Database indexes have been added to significantly improve query performance, particularly for
workflows with thousands of jobs.

## What Was Added

**Migration**: `20251105030141_add_database_indexes`

**Total Indexes Added**: 17 indexes across 11 tables

### Critical Performance Indexes (Phase 1)

1. `idx_job_workflow_id` - Filter jobs by workflow (10-50x faster)
2. `idx_job_workflow_status` - Filter jobs by workflow and status (10-50x faster)
3. `idx_result_workflow_id` - Filter results by workflow (10-50x faster)

### Relationship Lookups (Phase 2)

4. `idx_event_workflow_id` - Filter events by workflow
5. `idx_compute_node_workflow_id` - Filter compute nodes by workflow
6. `idx_job_depends_on_depends_on_job_id` - Reverse dependency lookups
7. `idx_job_input_file_file_id` - Find jobs consuming a file
8. `idx_job_output_file_file_id` - Find jobs producing a file
9. `idx_job_input_user_data_user_data_id` - Find jobs consuming user data
10. `idx_job_output_user_data_user_data_id` - Find jobs producing user data

### Resource Allocation Optimization (Phase 3)

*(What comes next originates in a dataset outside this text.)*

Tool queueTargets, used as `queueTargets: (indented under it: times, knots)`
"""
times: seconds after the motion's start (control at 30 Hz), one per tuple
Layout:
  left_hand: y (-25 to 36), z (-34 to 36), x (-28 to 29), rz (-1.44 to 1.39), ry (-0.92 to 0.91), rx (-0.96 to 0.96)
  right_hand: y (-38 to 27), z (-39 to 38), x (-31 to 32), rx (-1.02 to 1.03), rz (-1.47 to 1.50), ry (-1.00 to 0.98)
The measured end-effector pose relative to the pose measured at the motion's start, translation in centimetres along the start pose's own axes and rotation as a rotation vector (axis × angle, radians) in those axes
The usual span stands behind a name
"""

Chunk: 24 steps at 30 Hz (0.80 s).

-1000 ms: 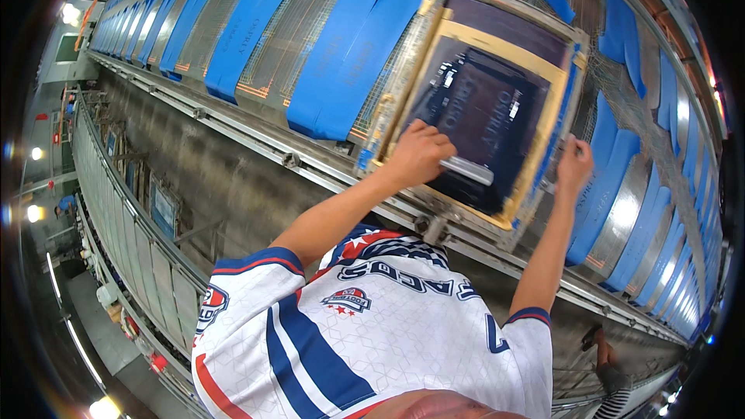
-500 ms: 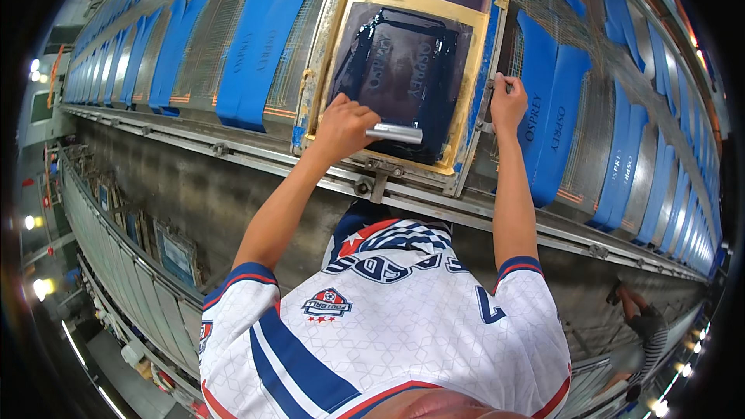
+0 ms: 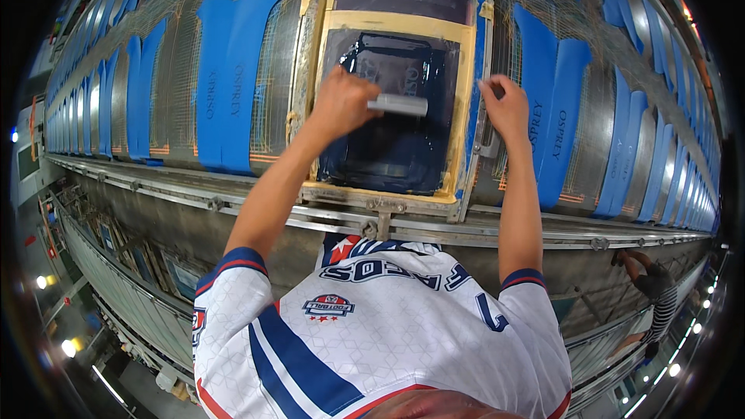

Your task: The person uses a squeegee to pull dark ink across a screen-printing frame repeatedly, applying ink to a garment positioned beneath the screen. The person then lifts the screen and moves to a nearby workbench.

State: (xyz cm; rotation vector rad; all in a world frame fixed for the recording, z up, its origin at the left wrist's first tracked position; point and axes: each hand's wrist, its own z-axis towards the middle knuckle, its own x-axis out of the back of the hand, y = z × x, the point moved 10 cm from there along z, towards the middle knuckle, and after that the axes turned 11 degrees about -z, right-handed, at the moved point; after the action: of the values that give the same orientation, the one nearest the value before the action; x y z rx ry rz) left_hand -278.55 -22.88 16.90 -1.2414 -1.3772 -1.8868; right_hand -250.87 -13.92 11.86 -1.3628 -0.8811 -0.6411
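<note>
My left hand [image 3: 345, 101] is wrapped around one end of a squeegee with a silver metal bar [image 3: 403, 105]. The squeegee lies across the middle of a printing screen [image 3: 475, 54], whose mesh is edged with yellowish tape. Dark, wet ink [image 3: 388, 155] covers the mesh window, and lettering shows faintly through it. Beside the frame's right edge, my right hand [image 3: 508, 112] has its thumb and fingers loosely parted, slightly blurred, with nothing visible in them. A metal fitting [image 3: 487, 140] on the frame sits just below it.
Blue fabric pieces [image 3: 233, 85] lie in rows along the long table, with more blue pieces [image 3: 547, 109] to the right. A metal rail [image 3: 535, 237] runs along the near edge. Another person [image 3: 656, 287] is at the far lower right.
My left hand and the squeegee have moved farther up the screen, away from my body. My right hand's fingers have loosened at the frame's edge. The view has shifted slightly.
</note>
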Motion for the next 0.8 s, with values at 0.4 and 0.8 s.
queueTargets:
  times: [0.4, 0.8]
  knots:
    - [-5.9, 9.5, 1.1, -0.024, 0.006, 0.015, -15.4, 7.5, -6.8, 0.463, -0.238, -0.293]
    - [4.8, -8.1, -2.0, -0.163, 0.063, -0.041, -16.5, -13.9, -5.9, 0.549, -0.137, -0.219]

11. `idx_resource_requirements_sort_gpus_runtime_memory` - Optimize resource-based job sorting

### User and Workflow Filtering (Phase 4)

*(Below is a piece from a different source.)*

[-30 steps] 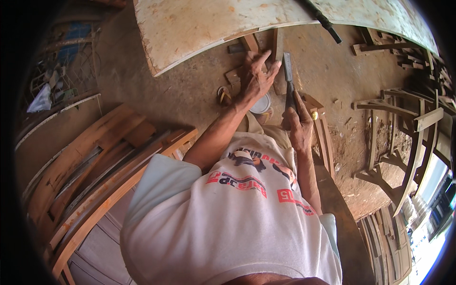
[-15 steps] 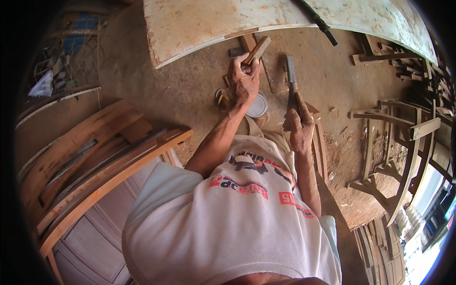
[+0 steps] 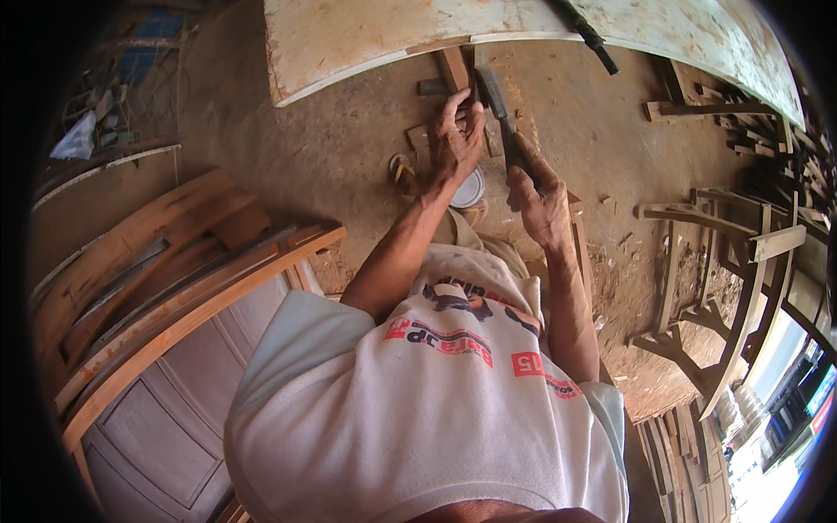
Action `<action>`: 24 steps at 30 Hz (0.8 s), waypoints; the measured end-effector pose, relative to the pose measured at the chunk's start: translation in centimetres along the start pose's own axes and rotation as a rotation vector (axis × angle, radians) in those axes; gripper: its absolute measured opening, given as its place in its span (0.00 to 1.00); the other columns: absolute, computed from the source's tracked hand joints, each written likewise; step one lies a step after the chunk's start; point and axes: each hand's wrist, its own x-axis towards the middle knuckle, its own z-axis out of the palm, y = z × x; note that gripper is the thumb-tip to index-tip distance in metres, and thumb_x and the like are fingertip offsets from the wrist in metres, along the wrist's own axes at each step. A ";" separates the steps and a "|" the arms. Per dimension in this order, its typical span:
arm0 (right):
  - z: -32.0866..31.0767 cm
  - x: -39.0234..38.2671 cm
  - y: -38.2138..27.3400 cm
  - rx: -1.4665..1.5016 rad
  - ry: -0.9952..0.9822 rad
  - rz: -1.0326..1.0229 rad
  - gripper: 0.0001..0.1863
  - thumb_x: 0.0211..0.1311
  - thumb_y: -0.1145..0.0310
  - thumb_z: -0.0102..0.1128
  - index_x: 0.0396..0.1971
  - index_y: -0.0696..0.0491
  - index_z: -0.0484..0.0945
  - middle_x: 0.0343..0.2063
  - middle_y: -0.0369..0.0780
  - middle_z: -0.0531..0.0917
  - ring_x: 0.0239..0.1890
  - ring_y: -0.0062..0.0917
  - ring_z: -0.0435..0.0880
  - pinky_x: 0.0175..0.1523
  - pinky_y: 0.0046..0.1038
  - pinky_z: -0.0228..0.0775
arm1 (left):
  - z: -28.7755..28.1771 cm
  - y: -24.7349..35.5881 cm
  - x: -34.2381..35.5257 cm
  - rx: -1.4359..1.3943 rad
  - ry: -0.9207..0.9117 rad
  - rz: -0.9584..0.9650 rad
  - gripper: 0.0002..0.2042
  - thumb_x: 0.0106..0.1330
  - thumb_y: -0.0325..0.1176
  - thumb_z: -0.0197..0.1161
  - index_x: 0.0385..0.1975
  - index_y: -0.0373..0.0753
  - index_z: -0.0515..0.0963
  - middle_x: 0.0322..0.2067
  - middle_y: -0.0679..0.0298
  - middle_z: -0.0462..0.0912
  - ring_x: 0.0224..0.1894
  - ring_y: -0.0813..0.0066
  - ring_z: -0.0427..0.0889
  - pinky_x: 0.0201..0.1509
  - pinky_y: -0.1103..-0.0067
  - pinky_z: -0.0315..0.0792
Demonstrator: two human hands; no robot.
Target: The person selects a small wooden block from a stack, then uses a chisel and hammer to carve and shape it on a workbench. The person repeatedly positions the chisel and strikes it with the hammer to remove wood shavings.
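Observation:
My right hand (image 3: 534,187) grips the dark handle of a flat steel blade tool (image 3: 494,94), which angles up and leftward. My left hand (image 3: 458,139) is curled at an upright wooden piece (image 3: 473,68), its fingers closed on it and partly hiding it, close beside the blade. Behind my hands, under the edge of the stained pale board (image 3: 366,44), stands a reddish wood member (image 3: 453,65). A round pale lid or container (image 3: 467,189) sits low between my forearms, near my sandalled feet.
A dark bar (image 3: 584,30) lies on the board. Stacked reddish planks (image 3: 174,227) and a panelled door (image 3: 157,410) are at left. Chair-like wooden frames (image 3: 732,270) and scrap wood (image 3: 758,122) fill the right side. A wire rack (image 3: 122,78) stands at back left.
The blade has moved up and left, closer to my left hand. The wooden piece in my left hand, tilted rightward half a second ago, is now more upright.

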 end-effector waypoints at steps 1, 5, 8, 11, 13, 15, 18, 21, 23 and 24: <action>0.0 0.1 0.2 0.008 0.005 -0.003 0.30 0.73 0.64 0.59 0.73 0.52 0.71 0.38 0.35 0.83 0.30 0.16 0.76 0.38 0.24 0.74 | 0.0 -0.3 -0.2 0.004 -0.029 0.040 0.18 0.74 0.29 0.66 0.60 0.33 0.76 0.44 0.57 0.84 0.41 0.74 0.87 0.45 0.76 0.82; 0.0 0.3 -0.3 -0.044 0.008 0.010 0.30 0.72 0.66 0.60 0.73 0.54 0.72 0.44 0.38 0.87 0.30 0.16 0.77 0.39 0.23 0.75 | 0.3 -0.8 -0.5 0.079 0.050 0.060 0.19 0.71 0.30 0.69 0.60 0.34 0.77 0.41 0.60 0.85 0.40 0.75 0.85 0.44 0.77 0.82; 0.2 0.3 -0.7 -0.085 -0.003 0.061 0.31 0.72 0.65 0.61 0.74 0.53 0.70 0.43 0.38 0.87 0.29 0.15 0.76 0.37 0.22 0.75 | 0.2 -1.7 0.3 0.100 0.017 0.058 0.21 0.68 0.29 0.72 0.60 0.36 0.77 0.40 0.59 0.84 0.39 0.74 0.85 0.42 0.76 0.81; 0.5 0.9 -0.8 -0.022 0.006 0.008 0.32 0.73 0.64 0.62 0.75 0.52 0.69 0.36 0.36 0.84 0.28 0.15 0.76 0.35 0.22 0.74 | 0.5 0.2 1.1 0.206 0.108 0.168 0.22 0.65 0.28 0.73 0.58 0.38 0.77 0.37 0.60 0.84 0.37 0.70 0.86 0.41 0.73 0.80; 0.5 0.8 -0.7 -0.054 0.014 0.036 0.33 0.73 0.63 0.62 0.75 0.51 0.68 0.34 0.34 0.81 0.28 0.15 0.76 0.35 0.22 0.73 | 0.1 0.1 1.1 0.262 0.144 0.232 0.21 0.65 0.28 0.73 0.57 0.38 0.77 0.34 0.60 0.83 0.36 0.66 0.86 0.40 0.71 0.80; 0.5 1.0 -0.6 -0.072 0.022 0.043 0.33 0.72 0.62 0.62 0.76 0.50 0.68 0.32 0.33 0.80 0.28 0.16 0.76 0.34 0.22 0.73 | 0.3 -0.8 1.5 0.282 0.140 0.274 0.21 0.65 0.28 0.73 0.57 0.38 0.77 0.33 0.59 0.83 0.35 0.64 0.86 0.39 0.69 0.80; 0.7 1.0 -0.4 -0.072 0.027 0.051 0.34 0.72 0.62 0.62 0.76 0.50 0.68 0.31 0.33 0.79 0.28 0.17 0.77 0.35 0.22 0.74 | 0.7 -2.5 1.7 0.307 0.075 0.316 0.23 0.65 0.31 0.75 0.59 0.36 0.77 0.32 0.57 0.83 0.34 0.61 0.86 0.39 0.67 0.80; 0.5 0.8 -0.3 -0.058 0.013 0.078 0.34 0.71 0.62 0.61 0.76 0.50 0.67 0.31 0.34 0.79 0.28 0.17 0.77 0.34 0.22 0.74 | 0.3 -3.2 1.8 0.297 0.048 0.365 0.24 0.66 0.32 0.75 0.60 0.34 0.78 0.33 0.56 0.84 0.33 0.60 0.86 0.39 0.67 0.80; 0.1 0.3 -0.3 -0.025 -0.006 0.095 0.34 0.71 0.63 0.60 0.76 0.51 0.67 0.31 0.34 0.79 0.28 0.17 0.77 0.34 0.22 0.73 | 0.1 -3.5 2.2 0.325 0.059 0.412 0.24 0.67 0.32 0.75 0.60 0.34 0.78 0.34 0.56 0.85 0.33 0.62 0.86 0.39 0.69 0.79; 0.1 -0.1 -0.4 0.009 -0.010 0.102 0.34 0.71 0.63 0.59 0.76 0.52 0.67 0.30 0.34 0.79 0.27 0.17 0.76 0.34 0.22 0.73 | 0.0 -3.7 2.3 0.339 0.066 0.435 0.24 0.67 0.32 0.75 0.61 0.33 0.78 0.34 0.56 0.85 0.33 0.62 0.86 0.39 0.69 0.79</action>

12. `idx_workflow_user` - Filter workflows by user
13. `idx_workflow_user_archived` - Filter workflows by user and archived status

### Additional Optimizations

14. `idx_result_job_id` - Filter results by job
15. `idx_result_run_id` - Filter results by run
16. `idx_compute_node_workflow_active` - Filter active compute nodes

## Expected Performance Improvements

### Before Indexes (10,000-job workflow)

- List jobs: ~100-500ms (table scan)
- Find ready jobs: ~100-500ms (table scan)
- List results: ~50-200ms (table scan)
- Dependency lookups: ~50-200ms (table scan)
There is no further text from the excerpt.